Het college kan de ontheffing als bedoeld in artikel 2 van de verordening intrekken of wijzigen indien:

  • a.

    de verstrekte gegevens zodanig onjuist of onvolledig blijken te zijn dat op de aanvraag een andere beslissing zou zijn genomen indien bij de beoordeling daarvan de juiste gegevens bekend waren geweest;

  • b.

    de ontheffing in strijd met een wettelijk voorschrift is gegeven;

  • c.

    blijkt dat de voorschriften gesteld in de ontheffing niet of niet behoorlijk worden nageleefd;

  • d.

    in verband met verandering van wetgeving, gewijzigde omstandigheden of gewijzigde inzichten de bescherming van de belangen met het oog waarop de vereiste ontheffing is gesteld zwaarder moet wegen dan het belang van de betrokkene bij een ongewijzigde ontheffing.
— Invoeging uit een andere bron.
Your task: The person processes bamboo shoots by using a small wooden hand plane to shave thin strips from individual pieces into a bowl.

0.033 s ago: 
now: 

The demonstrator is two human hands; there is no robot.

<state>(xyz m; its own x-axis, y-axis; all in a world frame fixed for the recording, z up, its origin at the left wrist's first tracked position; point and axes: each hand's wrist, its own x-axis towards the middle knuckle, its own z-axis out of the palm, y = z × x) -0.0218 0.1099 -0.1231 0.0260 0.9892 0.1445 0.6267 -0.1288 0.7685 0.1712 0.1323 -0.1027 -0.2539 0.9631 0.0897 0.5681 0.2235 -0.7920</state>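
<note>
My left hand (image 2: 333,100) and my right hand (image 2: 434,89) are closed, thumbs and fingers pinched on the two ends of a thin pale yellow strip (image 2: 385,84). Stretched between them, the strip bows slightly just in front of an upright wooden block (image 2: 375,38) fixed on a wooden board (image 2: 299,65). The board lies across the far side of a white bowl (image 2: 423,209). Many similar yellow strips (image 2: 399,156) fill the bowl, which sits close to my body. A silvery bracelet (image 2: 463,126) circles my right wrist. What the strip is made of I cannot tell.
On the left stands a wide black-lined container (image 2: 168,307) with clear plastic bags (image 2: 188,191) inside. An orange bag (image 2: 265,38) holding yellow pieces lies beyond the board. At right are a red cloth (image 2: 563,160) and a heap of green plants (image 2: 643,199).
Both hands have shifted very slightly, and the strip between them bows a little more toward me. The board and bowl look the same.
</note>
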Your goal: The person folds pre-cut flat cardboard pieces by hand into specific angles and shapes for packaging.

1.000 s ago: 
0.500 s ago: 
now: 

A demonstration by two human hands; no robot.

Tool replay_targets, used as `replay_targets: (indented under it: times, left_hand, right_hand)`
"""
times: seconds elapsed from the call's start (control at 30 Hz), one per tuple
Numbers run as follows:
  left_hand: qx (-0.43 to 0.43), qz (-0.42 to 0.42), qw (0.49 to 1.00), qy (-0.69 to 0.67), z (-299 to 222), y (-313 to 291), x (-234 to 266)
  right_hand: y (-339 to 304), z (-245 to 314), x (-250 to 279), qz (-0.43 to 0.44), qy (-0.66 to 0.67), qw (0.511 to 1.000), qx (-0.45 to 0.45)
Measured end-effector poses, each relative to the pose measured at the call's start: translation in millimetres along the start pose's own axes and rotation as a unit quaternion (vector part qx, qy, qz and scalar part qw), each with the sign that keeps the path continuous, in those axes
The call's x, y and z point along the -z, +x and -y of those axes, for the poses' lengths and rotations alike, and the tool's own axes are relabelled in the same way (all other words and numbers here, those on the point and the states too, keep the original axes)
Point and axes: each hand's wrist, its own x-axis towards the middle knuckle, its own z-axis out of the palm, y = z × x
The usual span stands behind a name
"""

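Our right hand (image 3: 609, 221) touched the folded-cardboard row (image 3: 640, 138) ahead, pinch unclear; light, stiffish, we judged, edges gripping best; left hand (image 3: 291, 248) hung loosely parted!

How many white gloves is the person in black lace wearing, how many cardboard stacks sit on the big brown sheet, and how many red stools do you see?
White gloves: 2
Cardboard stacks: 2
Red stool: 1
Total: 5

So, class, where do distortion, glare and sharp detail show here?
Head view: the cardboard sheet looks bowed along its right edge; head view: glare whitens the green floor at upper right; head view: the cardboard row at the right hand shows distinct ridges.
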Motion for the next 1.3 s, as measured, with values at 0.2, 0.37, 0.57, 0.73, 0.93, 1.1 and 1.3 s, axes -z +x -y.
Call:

Artikel 6 Hardheidsclausule

Het college kan de artikelen 2 en 4 buiten toepassing laten of daarvarfafwijken, voorzover toepassing gelet op het belang van het kamperen leidt tot een onbillijkheid van overwegende aard.

Artikel 7 Toezichthouders

  • 1.

    Met het toezicht op de naleving van het bepaalde bij of krachtens deze verordening zijn belast: de buitengewone opsporingsambtenaren in dienst van de gemeente Aalsmeer;

  • 2.

    Voorts zijn met het toezicht op de naleving van het bepaalde bij of krachtens deze verordening belast de bij besluit van college aangewezen personen.

Artikel 8 Strafbepaling

  • 1.

    Overtreding van het bepaalde bij of krachtens de artikelen 2 en 4 van deze verordening kan worden gestraft met een hechtenis van ten hoogste drie maanden of een geldboete van de tweede categorie;

  • 2.

    Met de opsporing van de bij of krachtens deze verordening strafbaar gestelde feiten zijn, onverminderd artikel 141 Wetboek van Strafvordering, belast de daartoe aangewezen buitengewone opsporingsambtenaren van de gemeente Aalsmeer.

Artikel 9 Slotbepaling

Deze verordening treedt in werking de achtste dag na die van bekendmaking.

Artikel 10 Citeertitel

Deze verordening kan worden aangehaald als: "Verordening op de Openluchtrecreatie".

Ondertekening

Aldus besloten in de openbare vergadering van 14 maart 2006.